- Opening Delimiter -

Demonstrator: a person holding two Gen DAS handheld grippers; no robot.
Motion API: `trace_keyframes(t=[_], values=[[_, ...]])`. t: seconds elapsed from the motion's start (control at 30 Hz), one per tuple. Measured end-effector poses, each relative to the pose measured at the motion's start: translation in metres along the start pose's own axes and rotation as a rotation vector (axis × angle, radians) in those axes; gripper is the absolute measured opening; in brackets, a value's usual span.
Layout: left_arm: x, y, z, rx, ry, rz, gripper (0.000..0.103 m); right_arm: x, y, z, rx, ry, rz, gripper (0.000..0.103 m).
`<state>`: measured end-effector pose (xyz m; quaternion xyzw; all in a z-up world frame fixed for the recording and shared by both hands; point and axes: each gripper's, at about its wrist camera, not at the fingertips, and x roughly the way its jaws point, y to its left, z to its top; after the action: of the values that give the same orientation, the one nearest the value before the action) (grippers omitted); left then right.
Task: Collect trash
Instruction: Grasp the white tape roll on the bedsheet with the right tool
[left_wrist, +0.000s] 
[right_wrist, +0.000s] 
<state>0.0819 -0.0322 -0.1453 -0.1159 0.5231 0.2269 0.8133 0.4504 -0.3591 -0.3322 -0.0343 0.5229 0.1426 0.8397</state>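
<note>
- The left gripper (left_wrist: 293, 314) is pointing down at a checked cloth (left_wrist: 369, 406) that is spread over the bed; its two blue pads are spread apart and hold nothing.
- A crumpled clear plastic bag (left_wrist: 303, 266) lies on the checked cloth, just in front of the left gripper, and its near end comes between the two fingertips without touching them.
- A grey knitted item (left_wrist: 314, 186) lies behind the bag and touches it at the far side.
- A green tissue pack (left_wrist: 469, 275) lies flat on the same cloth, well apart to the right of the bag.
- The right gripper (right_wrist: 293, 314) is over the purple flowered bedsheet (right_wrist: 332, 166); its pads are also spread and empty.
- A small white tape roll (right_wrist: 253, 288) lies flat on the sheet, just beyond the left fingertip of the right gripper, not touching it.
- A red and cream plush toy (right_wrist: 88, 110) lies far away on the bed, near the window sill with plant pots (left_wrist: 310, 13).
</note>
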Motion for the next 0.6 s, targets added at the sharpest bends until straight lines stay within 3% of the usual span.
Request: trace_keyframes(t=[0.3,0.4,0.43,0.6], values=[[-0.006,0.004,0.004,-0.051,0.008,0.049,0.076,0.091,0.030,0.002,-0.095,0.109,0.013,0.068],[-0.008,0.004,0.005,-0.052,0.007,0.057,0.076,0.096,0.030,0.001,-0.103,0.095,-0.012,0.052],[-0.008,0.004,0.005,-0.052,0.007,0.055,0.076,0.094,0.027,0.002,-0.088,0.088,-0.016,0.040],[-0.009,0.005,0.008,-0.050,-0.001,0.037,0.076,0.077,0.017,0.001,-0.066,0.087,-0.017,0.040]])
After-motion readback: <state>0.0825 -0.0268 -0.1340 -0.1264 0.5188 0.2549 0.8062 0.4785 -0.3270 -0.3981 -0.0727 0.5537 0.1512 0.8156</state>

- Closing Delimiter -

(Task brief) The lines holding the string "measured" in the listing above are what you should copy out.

(Reply to the exercise)
Motion API: `trace_keyframes(t=[_], values=[[_, ...]])`. t: seconds elapsed from the motion's start (control at 30 Hz), one per tuple. Measured end-effector poses, each relative to the pose measured at the motion's start: translation in metres along the start pose's own axes and rotation as a rotation vector (axis × angle, radians) in those axes; gripper is the absolute measured opening; in brackets, a value's usual span.
`<state>`: measured end-effector pose (xyz m; quaternion xyzw; all in a z-up world frame fixed for the recording and shared by both hands; point and axes: each gripper's, at about its wrist camera, not at the fingertips, and x roughly the way its jaws point, y to its left, z to its top; after the action: of the values that give the same orientation, the one nearest the value before the action) (grippers omitted); left then right.

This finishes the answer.